前の記事の補足です。
マッカーサーが、日本の戦争を「侵略戦争」から「自衛戦争」に考え直したきっかけは朝鮮戦争でした。
戦後、朝鮮半島は北緯38度線を境界として、韓国と北朝鮮がアメリカとソ連の後ろ盾で小競り合いを繰り返していました。
昭和25(1950)年6月25日、北朝鮮軍が電撃的な「南侵」を開始し朝鮮戦争が始まりました。
韓国軍は次々と撃破され、あっという間に韓国各地が北朝鮮軍の手に落ちましたが、日本に進駐していた米軍、更に国連軍が韓国に派兵し支援しました。
しかし勢いに乗る北朝鮮軍は遂に米韓連合軍を釜山周辺に迄追い詰めました。
このとき、北朝鮮による半島の統一が目前でした。
しかし、北朝鮮軍後方に上陸作戦に成功させた米軍が挟み撃ちにした事で形勢は逆転し、今度は米韓連合軍が北朝鮮軍を中国・北朝鮮国境近くにまで追い詰めました。
このとき韓国により半島の統一が目前に迫りました。
しかし今度は、中国が北朝鮮救援を名目に軍事介入し、義勇軍として北朝鮮軍と共に米韓連合軍を南へと押し戻し、昭和26年春頃には再び北緯38度線付近で膠着状態に入りました。
38度線での膠着状態を打破すべく国連軍が北朝鮮・中国連合軍を攻撃しても、背後にある満州が基地として機能しソ連・中国が控えている以上、戦況は全く好転しないという事によってマッカーサーは初めて、満州を押さえた日本の戦争は「自衛戦争」だったのだと気付いたのです。
そこで次にマッカーサーが立案した作戦は核も含めた満州爆撃でした。
過去に日本が経験した、支那事変の時に米英から中国・蒋介石政権に軍需物資が送られて戦況が膠着状態に陥ったのと同じ状態になり、38度線の膠着状態を打開する作戦を考える事で日本の立場が初めて理解出来たのでしょう。

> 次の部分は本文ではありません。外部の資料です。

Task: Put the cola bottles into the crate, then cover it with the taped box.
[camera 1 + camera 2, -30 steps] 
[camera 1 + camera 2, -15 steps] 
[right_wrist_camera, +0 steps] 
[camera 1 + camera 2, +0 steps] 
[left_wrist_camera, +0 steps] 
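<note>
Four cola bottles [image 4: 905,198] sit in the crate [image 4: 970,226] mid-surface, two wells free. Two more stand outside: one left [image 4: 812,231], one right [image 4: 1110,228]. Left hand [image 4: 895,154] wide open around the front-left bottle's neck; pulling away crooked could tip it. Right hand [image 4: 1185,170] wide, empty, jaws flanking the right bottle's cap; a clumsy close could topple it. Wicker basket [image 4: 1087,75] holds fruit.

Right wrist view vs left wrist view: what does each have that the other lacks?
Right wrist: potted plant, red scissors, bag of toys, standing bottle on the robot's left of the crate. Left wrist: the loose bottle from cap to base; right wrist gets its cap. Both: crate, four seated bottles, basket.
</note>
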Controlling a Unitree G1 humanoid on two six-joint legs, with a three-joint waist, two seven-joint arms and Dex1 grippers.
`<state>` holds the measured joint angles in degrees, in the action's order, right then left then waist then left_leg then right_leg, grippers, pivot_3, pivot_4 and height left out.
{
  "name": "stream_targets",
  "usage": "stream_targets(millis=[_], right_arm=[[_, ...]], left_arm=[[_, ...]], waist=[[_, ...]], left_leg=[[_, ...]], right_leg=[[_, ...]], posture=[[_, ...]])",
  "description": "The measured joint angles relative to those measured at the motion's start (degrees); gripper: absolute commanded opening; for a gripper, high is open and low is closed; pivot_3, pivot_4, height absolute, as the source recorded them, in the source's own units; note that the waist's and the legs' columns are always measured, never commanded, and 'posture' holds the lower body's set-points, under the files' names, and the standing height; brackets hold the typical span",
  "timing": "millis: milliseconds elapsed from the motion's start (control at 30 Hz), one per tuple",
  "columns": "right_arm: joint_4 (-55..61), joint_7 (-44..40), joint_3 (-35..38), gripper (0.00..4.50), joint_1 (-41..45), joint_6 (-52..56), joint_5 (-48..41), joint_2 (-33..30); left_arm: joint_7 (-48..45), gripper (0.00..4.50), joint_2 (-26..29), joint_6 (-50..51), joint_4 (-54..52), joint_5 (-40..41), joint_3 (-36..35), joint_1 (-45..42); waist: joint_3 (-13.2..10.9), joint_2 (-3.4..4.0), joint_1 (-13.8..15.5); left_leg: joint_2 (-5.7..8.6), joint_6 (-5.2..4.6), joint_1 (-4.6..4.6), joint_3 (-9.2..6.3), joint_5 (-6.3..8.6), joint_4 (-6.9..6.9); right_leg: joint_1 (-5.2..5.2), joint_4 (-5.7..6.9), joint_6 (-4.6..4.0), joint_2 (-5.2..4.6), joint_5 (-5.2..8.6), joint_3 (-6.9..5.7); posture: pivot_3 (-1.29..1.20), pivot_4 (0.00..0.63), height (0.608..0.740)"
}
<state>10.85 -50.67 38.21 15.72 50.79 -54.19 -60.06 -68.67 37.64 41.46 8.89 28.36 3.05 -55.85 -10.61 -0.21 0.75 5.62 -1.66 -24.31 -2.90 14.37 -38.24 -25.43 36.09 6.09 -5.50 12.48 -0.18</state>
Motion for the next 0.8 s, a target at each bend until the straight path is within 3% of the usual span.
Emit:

日本にとって、朝鮮半島と満州は「国家の生命線」です。
ここが敵対する勢力に支配されれば、それは国家存亡の危機に直結するという事をマッカーサーは知ったのです。
だから日本は、清国の朝鮮半島に対する干渉を排除する為に「日清戦争」を戦い、ロシア帝国の干渉を排除するために「日露戦争」を戦かったわけです。